- _What you should do_
No output is needed beyond the number of lines in the listing that contain the word "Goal".
Dataset extract Block Start
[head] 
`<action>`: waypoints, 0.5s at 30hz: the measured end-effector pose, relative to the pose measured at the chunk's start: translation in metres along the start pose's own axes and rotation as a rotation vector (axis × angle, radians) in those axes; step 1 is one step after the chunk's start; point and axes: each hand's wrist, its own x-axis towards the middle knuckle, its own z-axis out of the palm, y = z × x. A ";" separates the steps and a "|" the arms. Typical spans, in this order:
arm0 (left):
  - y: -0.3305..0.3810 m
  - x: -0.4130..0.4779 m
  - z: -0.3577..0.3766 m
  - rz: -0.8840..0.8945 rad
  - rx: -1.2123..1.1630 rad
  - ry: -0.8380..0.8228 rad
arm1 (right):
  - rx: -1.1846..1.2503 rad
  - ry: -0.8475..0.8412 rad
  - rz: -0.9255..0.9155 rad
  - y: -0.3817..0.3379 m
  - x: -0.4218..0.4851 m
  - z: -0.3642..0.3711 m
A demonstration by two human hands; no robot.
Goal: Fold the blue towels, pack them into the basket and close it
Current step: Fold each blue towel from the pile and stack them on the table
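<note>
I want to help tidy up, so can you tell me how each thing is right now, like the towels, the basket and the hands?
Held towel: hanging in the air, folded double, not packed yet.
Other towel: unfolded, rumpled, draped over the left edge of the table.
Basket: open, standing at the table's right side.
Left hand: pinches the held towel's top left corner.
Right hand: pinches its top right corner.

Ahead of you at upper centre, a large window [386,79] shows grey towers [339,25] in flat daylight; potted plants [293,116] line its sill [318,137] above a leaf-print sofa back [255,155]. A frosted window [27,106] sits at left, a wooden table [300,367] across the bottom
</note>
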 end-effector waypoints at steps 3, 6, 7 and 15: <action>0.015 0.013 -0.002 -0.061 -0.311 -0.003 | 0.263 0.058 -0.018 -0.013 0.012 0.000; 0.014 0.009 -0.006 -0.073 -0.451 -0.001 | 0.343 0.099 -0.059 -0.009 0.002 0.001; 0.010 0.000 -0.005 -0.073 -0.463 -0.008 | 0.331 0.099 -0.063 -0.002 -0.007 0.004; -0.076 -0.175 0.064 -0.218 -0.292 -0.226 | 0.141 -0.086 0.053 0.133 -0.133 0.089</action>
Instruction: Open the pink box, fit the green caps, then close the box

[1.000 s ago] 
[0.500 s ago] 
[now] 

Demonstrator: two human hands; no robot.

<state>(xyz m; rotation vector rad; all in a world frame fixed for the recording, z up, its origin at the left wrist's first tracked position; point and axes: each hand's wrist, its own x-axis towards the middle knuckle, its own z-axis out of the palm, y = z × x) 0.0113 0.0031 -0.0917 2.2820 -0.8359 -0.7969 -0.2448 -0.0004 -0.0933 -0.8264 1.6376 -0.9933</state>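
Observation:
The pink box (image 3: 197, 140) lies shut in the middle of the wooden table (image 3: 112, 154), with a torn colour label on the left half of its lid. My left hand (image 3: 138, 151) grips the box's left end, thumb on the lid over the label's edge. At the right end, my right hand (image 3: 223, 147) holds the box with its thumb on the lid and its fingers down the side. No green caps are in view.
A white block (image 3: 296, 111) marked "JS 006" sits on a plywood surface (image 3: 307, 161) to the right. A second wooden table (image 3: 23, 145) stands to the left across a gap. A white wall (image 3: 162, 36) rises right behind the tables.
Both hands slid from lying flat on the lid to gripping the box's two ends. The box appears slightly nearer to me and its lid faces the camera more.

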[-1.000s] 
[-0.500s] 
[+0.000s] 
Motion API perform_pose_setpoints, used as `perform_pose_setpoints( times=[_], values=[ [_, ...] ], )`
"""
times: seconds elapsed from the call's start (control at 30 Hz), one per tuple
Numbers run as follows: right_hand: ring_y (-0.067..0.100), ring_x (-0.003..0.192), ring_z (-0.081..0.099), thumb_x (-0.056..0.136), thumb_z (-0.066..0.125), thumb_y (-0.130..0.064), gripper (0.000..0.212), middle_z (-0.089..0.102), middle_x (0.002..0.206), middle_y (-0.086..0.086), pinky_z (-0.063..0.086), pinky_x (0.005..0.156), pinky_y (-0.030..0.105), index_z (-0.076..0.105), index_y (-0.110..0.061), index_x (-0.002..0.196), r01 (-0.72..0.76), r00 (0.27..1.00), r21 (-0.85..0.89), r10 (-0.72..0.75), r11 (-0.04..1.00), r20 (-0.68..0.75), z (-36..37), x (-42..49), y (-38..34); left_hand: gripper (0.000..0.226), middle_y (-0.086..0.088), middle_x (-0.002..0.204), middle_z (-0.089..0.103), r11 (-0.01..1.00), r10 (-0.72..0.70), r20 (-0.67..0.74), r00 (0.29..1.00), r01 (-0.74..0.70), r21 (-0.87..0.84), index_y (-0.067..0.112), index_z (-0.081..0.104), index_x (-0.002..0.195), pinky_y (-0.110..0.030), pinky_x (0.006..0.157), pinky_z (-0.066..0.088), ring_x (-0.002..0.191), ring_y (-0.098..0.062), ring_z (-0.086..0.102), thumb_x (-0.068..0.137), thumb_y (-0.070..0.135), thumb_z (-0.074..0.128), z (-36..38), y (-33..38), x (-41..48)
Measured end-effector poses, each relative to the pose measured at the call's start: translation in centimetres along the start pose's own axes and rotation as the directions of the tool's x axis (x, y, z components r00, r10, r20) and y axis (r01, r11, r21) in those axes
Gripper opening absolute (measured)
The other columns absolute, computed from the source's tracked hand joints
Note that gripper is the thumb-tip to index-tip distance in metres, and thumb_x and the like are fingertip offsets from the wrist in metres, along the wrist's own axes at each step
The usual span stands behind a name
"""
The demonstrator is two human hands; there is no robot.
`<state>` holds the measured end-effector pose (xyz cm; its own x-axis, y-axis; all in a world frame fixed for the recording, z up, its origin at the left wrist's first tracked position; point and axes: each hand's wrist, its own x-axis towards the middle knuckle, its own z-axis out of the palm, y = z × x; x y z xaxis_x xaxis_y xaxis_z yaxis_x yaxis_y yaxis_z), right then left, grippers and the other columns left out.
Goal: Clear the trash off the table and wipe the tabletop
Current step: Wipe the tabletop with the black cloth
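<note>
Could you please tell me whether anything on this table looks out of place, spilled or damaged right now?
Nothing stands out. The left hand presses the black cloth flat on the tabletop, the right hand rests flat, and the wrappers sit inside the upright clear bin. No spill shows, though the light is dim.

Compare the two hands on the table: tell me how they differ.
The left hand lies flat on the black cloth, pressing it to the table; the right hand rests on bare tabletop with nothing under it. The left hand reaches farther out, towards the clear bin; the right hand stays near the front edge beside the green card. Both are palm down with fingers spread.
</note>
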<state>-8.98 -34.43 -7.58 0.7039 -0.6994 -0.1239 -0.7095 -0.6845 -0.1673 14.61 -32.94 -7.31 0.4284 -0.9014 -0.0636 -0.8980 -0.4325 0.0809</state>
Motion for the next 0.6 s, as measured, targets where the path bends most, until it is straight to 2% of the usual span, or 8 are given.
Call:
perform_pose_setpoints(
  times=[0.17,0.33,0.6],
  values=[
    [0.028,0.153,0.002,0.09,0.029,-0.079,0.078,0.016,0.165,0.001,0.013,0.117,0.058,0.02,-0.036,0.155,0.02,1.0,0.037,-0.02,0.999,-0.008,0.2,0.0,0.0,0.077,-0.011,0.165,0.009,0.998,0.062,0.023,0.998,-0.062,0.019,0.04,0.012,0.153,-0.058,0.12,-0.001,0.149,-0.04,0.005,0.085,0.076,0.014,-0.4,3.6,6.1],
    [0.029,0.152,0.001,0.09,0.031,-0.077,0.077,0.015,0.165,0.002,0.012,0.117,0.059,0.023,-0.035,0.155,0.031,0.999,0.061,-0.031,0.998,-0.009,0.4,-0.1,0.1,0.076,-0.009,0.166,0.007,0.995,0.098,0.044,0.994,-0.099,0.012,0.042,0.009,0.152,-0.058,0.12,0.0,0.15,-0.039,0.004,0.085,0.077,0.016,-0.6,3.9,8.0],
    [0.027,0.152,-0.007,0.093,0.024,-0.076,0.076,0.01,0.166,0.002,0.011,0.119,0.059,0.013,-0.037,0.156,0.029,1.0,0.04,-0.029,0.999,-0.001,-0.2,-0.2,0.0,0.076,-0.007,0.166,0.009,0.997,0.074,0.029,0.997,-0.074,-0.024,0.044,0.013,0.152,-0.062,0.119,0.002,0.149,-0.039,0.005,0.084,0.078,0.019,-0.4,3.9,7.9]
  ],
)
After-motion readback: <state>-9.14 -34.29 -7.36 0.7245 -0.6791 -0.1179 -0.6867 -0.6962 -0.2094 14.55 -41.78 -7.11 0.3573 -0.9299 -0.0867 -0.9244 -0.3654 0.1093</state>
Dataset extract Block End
- _Task solution_
2